Pourquoi la prison est aussi une violence sexiste :

  • Les personnes qui visitent leur proches en prison sont majoritairement des femmes. C’est elles qui prennent la charge mentale de venir visiter leur proche, leur apporter du linge propre, s’occupent de leur vie à l’extérieur pour que tout ne s’écroule pas. Ainsi il y a une discrimination sexiste sur les proches des détenu·es. L’enfermement touche donc tout autant les proches des détenu·es qui s’inquiètent et prennent soin des enfermé·es.
  • Les violences sexistes et sexuelles sont aussi un motif de migration : mariage forcé, mutilations, agressions, orientation sexuelle non-reconnue, précarité économique... Les centres fermés sont des prisons pour personnes migrantes, et leur circulation est ainsi criminalisée.

La prison ne nous souvera pas du patriarcat. Elle n’a jamais rien réglé et n’est en aucun cas une réponse adéquate aux violences sexistes et sexuelles. Par ces actions, nous réaffirmons notre solidarité à toutes les personnes sexisées enfermées en prison, à toutes les proches de personnes incarcérées qui subissent également la violence du système carcéral.

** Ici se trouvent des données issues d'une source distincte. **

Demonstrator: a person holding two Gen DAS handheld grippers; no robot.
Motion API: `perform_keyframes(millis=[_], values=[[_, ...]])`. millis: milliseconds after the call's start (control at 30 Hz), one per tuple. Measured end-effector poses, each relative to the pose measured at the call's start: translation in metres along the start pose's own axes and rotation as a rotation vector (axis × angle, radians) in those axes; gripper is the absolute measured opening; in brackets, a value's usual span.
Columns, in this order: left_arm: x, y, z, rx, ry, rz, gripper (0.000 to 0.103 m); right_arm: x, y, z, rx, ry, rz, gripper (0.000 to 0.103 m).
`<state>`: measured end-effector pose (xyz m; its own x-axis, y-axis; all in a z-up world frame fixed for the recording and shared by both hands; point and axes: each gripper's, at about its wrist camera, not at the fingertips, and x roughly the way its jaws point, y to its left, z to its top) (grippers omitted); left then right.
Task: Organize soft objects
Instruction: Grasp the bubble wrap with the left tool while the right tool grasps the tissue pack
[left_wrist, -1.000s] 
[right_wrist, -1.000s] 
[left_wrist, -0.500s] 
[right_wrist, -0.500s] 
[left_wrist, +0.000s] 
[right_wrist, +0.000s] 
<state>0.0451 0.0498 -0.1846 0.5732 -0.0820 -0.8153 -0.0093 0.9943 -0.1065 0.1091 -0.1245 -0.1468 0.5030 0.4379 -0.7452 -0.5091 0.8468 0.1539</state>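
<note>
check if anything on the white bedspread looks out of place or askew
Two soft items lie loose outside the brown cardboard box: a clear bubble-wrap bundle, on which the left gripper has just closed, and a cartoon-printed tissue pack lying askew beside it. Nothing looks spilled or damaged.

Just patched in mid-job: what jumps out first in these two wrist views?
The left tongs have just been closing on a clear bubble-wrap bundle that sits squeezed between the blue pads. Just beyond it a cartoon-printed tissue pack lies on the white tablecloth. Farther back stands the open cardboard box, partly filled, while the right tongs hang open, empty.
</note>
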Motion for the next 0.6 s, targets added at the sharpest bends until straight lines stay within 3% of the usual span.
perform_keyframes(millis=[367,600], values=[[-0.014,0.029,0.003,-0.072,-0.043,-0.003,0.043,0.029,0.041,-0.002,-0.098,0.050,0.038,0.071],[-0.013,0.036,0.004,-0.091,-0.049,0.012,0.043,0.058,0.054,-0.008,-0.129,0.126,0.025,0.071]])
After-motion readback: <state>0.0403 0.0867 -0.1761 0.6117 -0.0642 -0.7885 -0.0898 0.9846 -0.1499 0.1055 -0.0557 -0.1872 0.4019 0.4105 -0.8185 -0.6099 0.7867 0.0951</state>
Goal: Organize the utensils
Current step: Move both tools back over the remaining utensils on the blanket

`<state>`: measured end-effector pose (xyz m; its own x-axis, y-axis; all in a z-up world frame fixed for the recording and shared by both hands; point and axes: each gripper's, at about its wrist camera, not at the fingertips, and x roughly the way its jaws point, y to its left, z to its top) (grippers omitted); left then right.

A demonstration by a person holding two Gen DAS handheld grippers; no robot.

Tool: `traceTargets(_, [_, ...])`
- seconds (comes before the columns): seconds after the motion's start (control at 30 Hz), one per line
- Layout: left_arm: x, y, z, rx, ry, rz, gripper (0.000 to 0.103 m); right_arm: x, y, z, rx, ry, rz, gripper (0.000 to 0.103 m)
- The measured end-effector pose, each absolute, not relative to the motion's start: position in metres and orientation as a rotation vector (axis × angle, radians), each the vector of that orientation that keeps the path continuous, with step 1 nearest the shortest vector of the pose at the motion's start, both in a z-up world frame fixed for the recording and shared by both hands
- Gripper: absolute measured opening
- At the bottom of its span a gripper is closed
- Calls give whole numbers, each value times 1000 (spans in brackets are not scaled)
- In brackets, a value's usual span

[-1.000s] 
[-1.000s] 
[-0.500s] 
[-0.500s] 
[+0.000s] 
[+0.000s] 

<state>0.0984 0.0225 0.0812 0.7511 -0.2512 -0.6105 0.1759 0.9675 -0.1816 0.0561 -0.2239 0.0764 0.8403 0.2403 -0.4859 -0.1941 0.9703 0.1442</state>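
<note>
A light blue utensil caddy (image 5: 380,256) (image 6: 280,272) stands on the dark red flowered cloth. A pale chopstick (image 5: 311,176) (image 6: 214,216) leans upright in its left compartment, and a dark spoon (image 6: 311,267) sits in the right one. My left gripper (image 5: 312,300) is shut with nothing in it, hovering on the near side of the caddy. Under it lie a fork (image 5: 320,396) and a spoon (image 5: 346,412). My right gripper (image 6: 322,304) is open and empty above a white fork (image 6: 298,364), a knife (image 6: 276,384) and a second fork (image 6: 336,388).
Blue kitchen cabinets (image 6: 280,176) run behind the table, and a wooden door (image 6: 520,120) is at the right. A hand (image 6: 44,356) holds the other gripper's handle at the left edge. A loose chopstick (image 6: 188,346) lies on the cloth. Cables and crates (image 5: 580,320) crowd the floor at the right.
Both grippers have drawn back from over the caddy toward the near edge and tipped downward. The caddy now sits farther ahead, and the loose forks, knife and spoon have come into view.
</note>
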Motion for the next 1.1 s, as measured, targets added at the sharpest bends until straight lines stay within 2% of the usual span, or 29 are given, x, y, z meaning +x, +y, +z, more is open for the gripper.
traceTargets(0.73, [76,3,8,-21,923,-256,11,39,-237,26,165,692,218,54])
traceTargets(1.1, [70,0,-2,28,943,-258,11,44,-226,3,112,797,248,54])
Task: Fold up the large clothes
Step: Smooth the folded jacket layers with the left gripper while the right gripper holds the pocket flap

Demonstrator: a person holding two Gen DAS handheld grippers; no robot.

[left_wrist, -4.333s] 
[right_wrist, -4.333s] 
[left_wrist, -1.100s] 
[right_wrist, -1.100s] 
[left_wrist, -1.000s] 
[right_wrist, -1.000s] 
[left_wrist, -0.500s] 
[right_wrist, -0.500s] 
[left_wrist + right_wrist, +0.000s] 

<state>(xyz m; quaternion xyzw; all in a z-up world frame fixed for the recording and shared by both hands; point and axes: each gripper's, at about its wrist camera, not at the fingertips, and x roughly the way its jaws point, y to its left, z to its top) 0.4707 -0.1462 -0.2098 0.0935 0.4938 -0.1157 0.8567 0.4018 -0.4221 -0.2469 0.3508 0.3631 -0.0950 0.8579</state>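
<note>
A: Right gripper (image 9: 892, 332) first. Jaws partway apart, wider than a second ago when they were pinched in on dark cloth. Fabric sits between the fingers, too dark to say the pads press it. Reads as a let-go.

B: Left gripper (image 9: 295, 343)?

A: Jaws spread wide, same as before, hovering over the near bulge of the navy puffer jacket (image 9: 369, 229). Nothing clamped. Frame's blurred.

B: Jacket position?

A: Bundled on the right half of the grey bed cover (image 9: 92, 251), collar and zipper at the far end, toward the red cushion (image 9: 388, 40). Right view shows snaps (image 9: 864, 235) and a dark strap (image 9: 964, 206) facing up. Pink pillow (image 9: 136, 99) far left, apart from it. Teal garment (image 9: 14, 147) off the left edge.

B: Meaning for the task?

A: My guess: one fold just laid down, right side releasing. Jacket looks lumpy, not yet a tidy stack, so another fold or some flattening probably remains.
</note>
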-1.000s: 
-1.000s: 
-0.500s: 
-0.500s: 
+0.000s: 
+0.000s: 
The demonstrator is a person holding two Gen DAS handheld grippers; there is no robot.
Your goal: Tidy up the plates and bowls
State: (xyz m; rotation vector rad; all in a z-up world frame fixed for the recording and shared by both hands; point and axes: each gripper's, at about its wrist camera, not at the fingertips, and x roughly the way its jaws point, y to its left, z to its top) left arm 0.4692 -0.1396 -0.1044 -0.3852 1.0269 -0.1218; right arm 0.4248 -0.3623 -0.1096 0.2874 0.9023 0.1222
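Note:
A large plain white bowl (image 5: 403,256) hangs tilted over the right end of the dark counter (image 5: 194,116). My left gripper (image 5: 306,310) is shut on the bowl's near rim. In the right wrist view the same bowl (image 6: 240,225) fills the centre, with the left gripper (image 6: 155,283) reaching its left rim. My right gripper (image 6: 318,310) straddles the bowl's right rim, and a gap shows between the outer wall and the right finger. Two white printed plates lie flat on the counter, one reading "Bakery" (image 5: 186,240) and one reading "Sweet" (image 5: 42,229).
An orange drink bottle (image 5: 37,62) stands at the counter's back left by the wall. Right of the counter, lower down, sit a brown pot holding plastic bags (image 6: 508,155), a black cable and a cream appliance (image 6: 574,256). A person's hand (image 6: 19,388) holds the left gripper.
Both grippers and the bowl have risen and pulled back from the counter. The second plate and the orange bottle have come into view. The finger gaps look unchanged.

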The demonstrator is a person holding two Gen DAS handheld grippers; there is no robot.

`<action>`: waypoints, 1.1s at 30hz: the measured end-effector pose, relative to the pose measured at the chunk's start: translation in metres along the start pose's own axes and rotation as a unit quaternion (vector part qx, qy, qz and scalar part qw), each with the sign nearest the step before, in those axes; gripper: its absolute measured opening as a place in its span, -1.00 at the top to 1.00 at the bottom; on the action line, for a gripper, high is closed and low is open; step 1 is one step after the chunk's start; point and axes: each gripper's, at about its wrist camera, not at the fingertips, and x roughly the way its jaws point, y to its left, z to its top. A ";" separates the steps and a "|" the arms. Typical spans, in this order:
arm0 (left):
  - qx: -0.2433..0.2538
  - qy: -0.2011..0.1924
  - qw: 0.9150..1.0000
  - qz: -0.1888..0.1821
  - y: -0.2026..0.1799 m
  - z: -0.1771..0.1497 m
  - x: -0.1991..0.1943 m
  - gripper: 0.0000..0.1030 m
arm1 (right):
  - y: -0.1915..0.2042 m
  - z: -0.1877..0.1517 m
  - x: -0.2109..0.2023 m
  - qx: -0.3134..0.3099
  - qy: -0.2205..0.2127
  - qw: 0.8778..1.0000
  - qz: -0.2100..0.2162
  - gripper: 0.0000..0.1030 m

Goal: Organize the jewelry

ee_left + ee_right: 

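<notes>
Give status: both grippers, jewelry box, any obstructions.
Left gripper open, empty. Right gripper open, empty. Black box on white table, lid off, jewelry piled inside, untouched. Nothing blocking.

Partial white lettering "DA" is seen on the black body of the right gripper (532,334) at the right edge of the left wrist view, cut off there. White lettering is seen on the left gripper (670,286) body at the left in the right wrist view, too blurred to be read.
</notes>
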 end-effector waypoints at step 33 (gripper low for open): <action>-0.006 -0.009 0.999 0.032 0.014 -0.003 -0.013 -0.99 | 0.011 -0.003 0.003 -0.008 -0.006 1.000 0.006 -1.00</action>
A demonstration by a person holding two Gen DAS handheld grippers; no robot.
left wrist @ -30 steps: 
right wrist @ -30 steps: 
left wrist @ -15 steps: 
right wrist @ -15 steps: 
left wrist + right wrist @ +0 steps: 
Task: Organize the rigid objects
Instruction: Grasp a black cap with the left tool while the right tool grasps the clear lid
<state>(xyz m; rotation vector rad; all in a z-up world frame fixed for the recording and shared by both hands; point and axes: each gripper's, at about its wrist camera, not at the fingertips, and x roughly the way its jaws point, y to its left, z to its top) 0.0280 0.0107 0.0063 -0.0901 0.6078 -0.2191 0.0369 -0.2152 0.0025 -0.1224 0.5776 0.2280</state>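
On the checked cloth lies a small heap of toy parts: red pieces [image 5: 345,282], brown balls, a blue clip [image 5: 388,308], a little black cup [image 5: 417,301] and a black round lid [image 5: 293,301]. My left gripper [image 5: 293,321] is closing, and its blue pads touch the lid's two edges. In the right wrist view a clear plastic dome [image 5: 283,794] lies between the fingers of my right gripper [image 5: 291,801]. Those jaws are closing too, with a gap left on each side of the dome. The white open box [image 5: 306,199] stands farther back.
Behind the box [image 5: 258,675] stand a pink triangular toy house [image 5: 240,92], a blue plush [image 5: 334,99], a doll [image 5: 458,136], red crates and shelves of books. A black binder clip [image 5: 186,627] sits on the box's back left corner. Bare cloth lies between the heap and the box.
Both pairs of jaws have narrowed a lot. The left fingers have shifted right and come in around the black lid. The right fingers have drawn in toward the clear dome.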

Feu aux prisons et aux centres fermés ! Feu au patriarcat !

¹Un centre fermé est un centre où sont détenues des personnes migrantes en situation irrégulière. La Belgique compte 6 centres fermés. Les personnes y sont détenues de quelques mois à plus d’un an, attendant la menace d’une expulsion.

²Getting the voice out est un collectif cherchant à visibiliser la vie des personnes migrantes qui sont enfermées dans les centre fermés. Les personnes enfermées peuvent appeler un numéro pour témoigner de leur quotidien et de leur situation.